First, we load the ggeffects package and the coffee_data data set, which is included in the package. The data set contains information on the effect of coffee consumption on alertness over time. The outcome variable is binary (alertness), and the predictor variables are coffee consumption (treatment) and time.

library(ggeffects)
library(parameters) # for model summary
library(datawizard) # for recodings

data(coffee_data, package = "ggeffects")

# dichotomize outcome variable
coffee_data$alertness <- categorize(coffee_data$alertness, lowest = 0)
# rename variable
coffee_data$treatment <- coffee_data$coffee

# model
model <- glm(alertness ~ treatment * time, data = coffee_data, family = binomial())

Exploring the model - model coefficients

Let’s start by examining the model coefficients. We can use the model_parameters() function to extract the coefficients from the model. By setting exponentiate = TRUE, we can obtain the odds ratios for the coefficients.

# coefficients
model_parameters(model, exponentiate = TRUE)
#> Parameter                              | Odds Ratio |   SE |        95% CI |         z |      p
#> -----------------------------------------------------------------------------------------------
#> (Intercept)                            |       1.00 | 0.45 | [0.41,  2.44] | -1.54e-15 | > .999
#> treatment [control]                    |       0.33 | 0.23 | [0.08,  1.23] |     -1.61 | 0.108 
#> time [noon]                            |       0.54 | 0.35 | [0.15,  1.90] |     -0.96 | 0.339 
#> time [afternoon]                       |       3.00 | 2.05 | [0.81, 12.24] |      1.61 | 0.108 
#> treatment [control] × time [noon]      |      10.35 | 9.85 | [1.66, 70.73] |      2.45 | 0.014 
#> treatment [control] × time [afternoon] |       1.00 | 0.97 | [0.15,  6.74] | -6.10e-16 | > .999
#> 
#> Uncertainty intervals (profile-likelihood) and p-values (two-tailed) computed using a Wald z-distribution approximation.

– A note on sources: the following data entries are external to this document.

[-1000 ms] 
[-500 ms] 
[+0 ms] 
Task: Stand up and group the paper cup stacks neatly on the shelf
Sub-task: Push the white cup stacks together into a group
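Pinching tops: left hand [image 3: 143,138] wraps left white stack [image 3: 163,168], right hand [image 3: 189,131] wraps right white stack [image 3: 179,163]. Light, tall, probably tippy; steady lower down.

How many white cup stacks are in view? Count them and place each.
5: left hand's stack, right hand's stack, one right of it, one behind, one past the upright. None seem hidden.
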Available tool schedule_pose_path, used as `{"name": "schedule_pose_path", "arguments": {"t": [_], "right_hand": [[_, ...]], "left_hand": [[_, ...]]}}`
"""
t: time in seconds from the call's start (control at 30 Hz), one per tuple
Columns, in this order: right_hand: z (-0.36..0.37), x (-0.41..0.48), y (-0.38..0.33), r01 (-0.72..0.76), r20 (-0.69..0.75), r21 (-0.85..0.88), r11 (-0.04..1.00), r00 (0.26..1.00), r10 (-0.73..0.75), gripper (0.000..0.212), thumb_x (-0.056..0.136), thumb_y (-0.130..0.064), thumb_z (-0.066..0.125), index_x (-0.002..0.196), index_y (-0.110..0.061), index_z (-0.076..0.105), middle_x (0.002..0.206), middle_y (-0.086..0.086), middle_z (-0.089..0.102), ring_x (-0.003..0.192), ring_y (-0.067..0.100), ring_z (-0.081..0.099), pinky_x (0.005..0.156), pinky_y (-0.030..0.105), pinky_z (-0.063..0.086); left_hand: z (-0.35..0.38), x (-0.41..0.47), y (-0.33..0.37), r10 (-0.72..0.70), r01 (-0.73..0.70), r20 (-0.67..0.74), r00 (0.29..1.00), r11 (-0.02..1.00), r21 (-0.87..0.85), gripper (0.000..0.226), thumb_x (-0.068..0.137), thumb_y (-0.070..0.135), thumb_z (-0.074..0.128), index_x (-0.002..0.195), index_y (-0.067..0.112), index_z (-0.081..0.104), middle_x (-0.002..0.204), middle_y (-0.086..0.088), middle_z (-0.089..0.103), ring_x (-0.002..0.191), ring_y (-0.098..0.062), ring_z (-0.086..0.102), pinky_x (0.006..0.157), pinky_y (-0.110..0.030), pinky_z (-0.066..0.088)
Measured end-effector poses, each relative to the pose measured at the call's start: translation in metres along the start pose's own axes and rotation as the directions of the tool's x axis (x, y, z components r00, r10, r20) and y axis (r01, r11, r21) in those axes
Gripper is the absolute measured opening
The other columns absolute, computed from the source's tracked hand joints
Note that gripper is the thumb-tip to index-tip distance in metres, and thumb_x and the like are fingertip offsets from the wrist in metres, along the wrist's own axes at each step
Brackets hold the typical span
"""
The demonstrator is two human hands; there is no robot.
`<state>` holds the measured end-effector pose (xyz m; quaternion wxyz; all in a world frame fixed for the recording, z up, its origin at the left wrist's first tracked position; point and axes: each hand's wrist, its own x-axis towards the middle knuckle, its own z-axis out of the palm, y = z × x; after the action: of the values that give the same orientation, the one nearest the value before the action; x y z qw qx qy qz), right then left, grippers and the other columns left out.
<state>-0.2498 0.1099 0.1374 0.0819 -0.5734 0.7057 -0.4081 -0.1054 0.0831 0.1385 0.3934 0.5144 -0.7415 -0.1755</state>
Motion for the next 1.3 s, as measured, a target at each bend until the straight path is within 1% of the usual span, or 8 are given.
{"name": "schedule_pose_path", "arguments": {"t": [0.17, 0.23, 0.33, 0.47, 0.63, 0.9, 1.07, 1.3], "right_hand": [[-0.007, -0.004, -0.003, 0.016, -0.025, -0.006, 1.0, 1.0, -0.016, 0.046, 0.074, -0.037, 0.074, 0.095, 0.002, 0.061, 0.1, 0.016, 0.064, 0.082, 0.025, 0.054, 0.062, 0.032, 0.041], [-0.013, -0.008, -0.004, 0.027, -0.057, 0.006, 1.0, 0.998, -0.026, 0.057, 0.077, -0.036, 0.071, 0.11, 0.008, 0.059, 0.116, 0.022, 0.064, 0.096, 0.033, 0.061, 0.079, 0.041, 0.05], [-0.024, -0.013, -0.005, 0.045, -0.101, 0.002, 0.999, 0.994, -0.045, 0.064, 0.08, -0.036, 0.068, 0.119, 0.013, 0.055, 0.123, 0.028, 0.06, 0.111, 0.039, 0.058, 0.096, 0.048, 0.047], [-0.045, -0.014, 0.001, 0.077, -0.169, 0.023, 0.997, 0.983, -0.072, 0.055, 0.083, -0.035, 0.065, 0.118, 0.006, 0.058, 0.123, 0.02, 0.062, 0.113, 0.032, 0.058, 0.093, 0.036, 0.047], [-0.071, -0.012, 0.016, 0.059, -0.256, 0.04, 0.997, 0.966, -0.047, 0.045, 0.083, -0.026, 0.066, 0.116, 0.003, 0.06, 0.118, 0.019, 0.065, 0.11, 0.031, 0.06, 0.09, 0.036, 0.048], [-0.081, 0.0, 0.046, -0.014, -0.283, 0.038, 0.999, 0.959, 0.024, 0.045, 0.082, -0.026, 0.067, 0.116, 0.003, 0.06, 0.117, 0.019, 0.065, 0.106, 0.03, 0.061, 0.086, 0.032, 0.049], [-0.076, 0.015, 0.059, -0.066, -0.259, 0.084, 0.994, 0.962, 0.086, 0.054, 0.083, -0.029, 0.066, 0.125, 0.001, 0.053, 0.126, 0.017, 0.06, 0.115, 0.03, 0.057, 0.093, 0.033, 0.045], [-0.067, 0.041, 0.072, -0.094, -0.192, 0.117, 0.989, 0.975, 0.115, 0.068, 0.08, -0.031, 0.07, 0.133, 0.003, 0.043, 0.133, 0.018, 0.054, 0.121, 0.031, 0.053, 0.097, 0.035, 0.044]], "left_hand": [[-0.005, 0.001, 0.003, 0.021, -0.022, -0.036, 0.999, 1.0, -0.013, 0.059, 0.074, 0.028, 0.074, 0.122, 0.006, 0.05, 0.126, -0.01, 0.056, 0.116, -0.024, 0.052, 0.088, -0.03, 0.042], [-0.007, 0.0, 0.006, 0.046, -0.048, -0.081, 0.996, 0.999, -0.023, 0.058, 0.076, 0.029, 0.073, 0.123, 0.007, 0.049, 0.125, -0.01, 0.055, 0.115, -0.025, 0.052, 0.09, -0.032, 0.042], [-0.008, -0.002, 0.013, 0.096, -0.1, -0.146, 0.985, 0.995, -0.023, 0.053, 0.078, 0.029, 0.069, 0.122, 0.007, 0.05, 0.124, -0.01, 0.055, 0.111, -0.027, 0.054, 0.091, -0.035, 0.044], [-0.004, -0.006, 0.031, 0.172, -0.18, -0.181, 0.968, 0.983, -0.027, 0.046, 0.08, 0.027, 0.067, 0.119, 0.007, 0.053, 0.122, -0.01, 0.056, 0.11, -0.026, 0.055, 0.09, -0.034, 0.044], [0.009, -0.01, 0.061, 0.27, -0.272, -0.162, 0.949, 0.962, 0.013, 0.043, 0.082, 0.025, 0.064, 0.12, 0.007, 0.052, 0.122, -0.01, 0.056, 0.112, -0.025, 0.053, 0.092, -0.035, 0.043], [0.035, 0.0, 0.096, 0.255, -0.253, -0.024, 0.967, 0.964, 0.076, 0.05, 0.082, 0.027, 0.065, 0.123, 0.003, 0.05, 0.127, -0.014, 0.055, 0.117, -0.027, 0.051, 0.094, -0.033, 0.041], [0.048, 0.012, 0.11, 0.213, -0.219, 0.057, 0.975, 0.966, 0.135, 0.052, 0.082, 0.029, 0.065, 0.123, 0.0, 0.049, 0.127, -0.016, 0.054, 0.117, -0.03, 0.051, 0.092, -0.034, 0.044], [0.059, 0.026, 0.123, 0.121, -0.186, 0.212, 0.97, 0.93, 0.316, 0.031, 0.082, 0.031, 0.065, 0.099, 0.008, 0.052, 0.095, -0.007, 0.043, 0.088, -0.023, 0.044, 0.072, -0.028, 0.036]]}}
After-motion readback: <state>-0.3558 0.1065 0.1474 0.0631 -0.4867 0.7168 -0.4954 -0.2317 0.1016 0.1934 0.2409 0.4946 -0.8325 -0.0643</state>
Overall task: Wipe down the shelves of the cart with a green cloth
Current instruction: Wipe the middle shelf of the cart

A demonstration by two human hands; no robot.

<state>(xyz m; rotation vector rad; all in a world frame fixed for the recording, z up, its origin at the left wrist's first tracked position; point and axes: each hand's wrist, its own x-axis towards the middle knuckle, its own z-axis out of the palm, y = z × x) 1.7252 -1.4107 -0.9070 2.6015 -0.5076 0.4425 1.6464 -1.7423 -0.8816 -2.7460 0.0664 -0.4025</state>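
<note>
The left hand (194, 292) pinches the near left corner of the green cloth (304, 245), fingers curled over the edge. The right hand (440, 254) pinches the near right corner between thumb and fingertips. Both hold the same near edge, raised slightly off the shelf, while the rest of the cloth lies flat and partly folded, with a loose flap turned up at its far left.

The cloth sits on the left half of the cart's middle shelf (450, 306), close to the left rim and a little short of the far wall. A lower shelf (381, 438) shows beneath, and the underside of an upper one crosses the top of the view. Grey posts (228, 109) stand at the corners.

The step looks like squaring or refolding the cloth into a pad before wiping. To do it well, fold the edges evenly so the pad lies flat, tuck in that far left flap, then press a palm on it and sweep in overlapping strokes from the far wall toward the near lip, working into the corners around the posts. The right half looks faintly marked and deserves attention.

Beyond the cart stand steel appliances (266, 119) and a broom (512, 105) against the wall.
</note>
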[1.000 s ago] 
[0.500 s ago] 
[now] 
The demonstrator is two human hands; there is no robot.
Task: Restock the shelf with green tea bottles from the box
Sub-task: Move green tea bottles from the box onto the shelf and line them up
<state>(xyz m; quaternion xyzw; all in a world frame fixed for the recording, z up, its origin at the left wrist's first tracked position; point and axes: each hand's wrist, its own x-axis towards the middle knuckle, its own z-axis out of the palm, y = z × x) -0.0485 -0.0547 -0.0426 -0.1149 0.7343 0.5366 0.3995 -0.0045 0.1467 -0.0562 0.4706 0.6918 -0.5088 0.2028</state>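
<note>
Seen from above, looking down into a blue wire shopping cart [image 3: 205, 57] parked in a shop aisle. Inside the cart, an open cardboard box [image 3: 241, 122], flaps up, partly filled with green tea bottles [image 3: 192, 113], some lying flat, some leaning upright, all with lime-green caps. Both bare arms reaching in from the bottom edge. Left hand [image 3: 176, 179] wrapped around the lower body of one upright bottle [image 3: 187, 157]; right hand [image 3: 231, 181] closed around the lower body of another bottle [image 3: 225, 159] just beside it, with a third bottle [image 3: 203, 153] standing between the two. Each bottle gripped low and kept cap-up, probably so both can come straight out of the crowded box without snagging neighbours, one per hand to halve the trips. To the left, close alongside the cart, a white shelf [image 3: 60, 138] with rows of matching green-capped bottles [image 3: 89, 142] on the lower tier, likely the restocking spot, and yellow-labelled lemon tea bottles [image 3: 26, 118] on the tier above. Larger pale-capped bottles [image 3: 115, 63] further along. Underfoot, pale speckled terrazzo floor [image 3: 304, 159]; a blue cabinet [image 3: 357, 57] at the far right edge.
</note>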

The model coefficients are difficult to interpret directly, in particular sinc we have an interaction effect. Instead, we should use the predict_response() function to calculate predicted probabilities for the model. These refer to the adjusted probabilities of the outcome (higher alertness) depending on the predictor variables (treatment and time).

Predicted probabilities - understanding the model

Thus, since we are interested in the interaction effect of coffee consumption (treatment) on alertness depending on different times of the day, we simply specify these two variables as focal terms in the predict_response() function.

# predicted probabilities
predictions <- predict_response(model, c("time", "treatment"))
plot(predictions)

As we can see, the predicted probabilities of alertness are higher for participants who consumed coffee compared to those who did not, but only in the morning and in the afternoon. Furthermore, we see differences between the coffee and the control group at each time point - but are these differences statistically significant?

Pairwise comparisons - testing the differences

To check this, we finally use the test_predictions() function to perform pairwise comparisons of the predicted probabilities. We simply pass our results from predict_response() to the function.

# pairwise comparisons - quite long table
test_predictions(predictions)
#> # Pairwise comparisons
#> 
#> time                |       treatment | Contrast |       95% CI |      p
#> ------------------------------------------------------------------------
#> afternoon-afternoon |  coffee-control |     0.25 | -0.04,  0.54 | 0.091 
#> afternoon-morning   |  coffee-control |     0.50 |  0.23,  0.77 | < .001
#> afternoon-noon      |  coffee-control |     0.10 | -0.18,  0.38 | 0.488 
#> morning-afternoon   |   coffee-coffee |    -0.25 | -0.54,  0.04 | 0.091 
#> morning-afternoon   |  coffee-control |     0.00 | -0.31,  0.31 | > .999
#> morning-afternoon   | control-control |    -0.25 | -0.54,  0.04 | 0.091 
#> morning-morning     |  coffee-control |     0.25 | -0.04,  0.54 | 0.091 
#> morning-noon        |   coffee-coffee |     0.15 | -0.15,  0.45 | 0.332 
#> morning-noon        |  coffee-control |    -0.15 | -0.45,  0.15 | 0.332 
#> morning-noon        | control-control |    -0.40 | -0.68, -0.12 | 0.005 
#> noon-afternoon      |   coffee-coffee |    -0.40 | -0.68, -0.12 | 0.005 
#> noon-afternoon      |  coffee-control |    -0.15 | -0.45,  0.15 | 0.332 
#> noon-afternoon      | control-control |     0.15 | -0.15,  0.45 | 0.332 
#> noon-morning        |  coffee-control |     0.10 | -0.18,  0.38 | 0.488 
#> noon-noon           |  coffee-control |    -0.30 | -0.60,  0.00 | 0.047
#> 
#> Contrasts are presented as probabilities (in %-points).

In the above output, we see all possible pairwise comparisons of the predicted probabilities. The table is quite long, but we can also group the comparisons, e.g. by the variable time.

# group comparisons by "time"
test_predictions(predictions, by = "time")
#> # Pairwise comparisons
#> 
#> treatment      |      time | Contrast |       95% CI |     p
#> ------------------------------------------------------------
#> coffee-control |   morning |     0.25 | -0.04,  0.54 | 0.091
#> coffee-control |      noon |    -0.30 | -0.60,  0.00 | 0.047
#> coffee-control | afternoon |     0.25 | -0.04,  0.54 | 0.091
#> 
#> Contrasts are presented as probabilities (in %-points).

The output shows that the differences between the coffee and the control group are statistically significant only in the noon time.